One key trial that is coming out in the next year is called the AVAiL trial, being done in Europe. Similar to the trial that I described earlier (known as ECOG 4599) in a prior post, the AVAiL trial compares chemo alone to chemo with Avastin. The differences between this trial and the ECOG 4599 trial is that the chemo is cisplatin and gemcitabine, probably the most commonly used chemo combination in Europe. This will also have three arms of about 350 each, for a total of 1050 patients. One will be chemo alone, one will be the same chemo with Avastin at a lower dose of 7.5 mg/kg, and the last arm giving chemo and Avastin at 15mg/kg as was tested in the US-based ECOG trial. So this trial will be important to confirm that Avastin improves survival in another big trial, to check whether you need the higher dose or whether a lower (and cheaper) dose works as well and/or is less safe, and also to ensure that women get a benefit, which remains somewhat controversial in reviewing the results of the ECOG 4599 trial. We will also be able to assess the safety, specifically the bleeding risk, in another large trial. We hope to know the answers to these questions within the next year.

Another interesting combination is to combine targeted therapies together. This is an appealing concept because targeted agents with different targets may combine to be particularly effective, and potentially with very favorable and modest side effects. For example, the combination of Avastin and Tarceva can target both the tumor itself and its blood supply, as shown in the figure below.

(click to enlarge)

This combination was tested in an early small study by investigators at MD Anderson Cancer Center and Vanderbilt University and looked very promising, with more than half of the previously treated patients living more than a year and nearly one in five patients showing a significant tumor response (50% shrinkage or better).
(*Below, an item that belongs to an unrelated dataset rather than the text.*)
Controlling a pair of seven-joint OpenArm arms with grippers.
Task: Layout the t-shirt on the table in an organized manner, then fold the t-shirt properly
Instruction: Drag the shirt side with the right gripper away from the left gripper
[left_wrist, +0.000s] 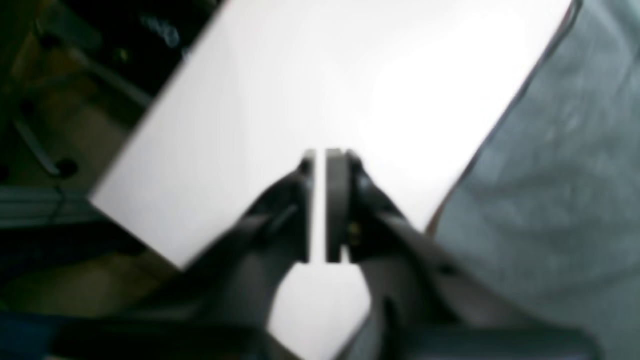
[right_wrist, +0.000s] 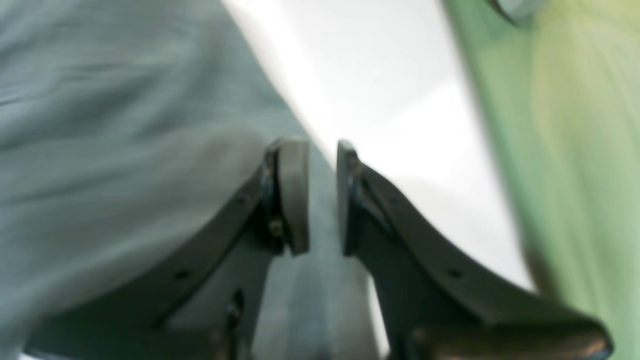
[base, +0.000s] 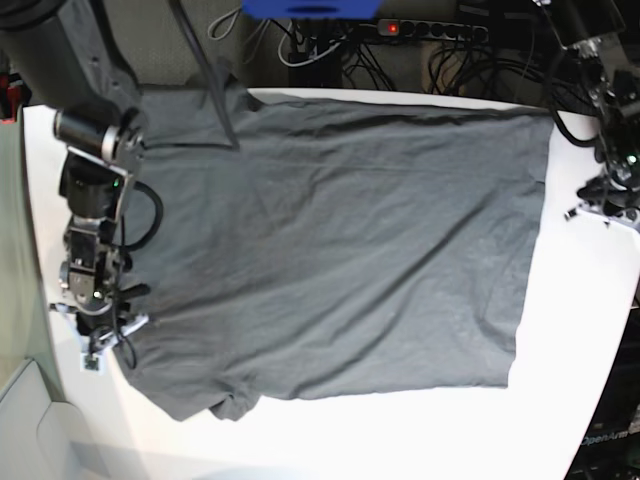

There were no severe bleeding complications. However, with only 40 patients, all treated at an excellent tertiary cancer center, it is not possible to say that these encouraging results were not due to the fact that these were selected patients who do not represent a “real world” experience.

The results of a larger trial were presented at our major US oncology meeting, ASCO (American Society for Clinical Oncology) in June, 2006. This trial included 120 patients who had received just one line of prior platinum-based chemotherapy, and it excluded patients who would have been ineligible for the ECOG trial, so no patients with predominantly squamous cancers, or brain metastases, or on blood thinners, or with a history of coughing up blood (hemoptysis) were allowed to participate, and nobody could have received prior avastin. Patients were then randomized to one of the two FDA approved second-line chemo options (taxotere or alimta) alone, or the same chemo with avastin 15 mg/kg IV every three weeks, or a third arm with the targeted therapy combination of avastin and tarceva with no chemo.

Although the trial is not big enough to show conclusive answers, the two arms that received avastin had a higher response rate, a notably longer time before progression than the chemo alone arm, and a better overall survival than chemo alone. Both the chemo/avastin arm and avastin/tarceva arms had very similarly encouraging results. Importantly, there were rare fatal side effects of treatment in all groups, including chemo alone, including bleeding events in both of the arms that got avastin. Overall, the avastin/tarceva combination had fewer side effects, with 10% of patients stopping treatment due to side effects vs. about 25% in both the chemo/alone and chemo/avastin arms.
So the available results suggest that while avastin can have rare serious or even fatal side effects in previously treated patients (although no prior treatment with avastin), there is a good suggestion that it can improve outcomes in avastin-eligible patients. The combinations of avastin and second-line chemo and avastin/tarceva seem to come out similarly, with perhaps a suggestion of better tolerability in the non-chemo combination. Further studies, many likely to become available in the next couple of years, will give us more answers on how avastin combines with a range of current treatments in advanced NSCLC.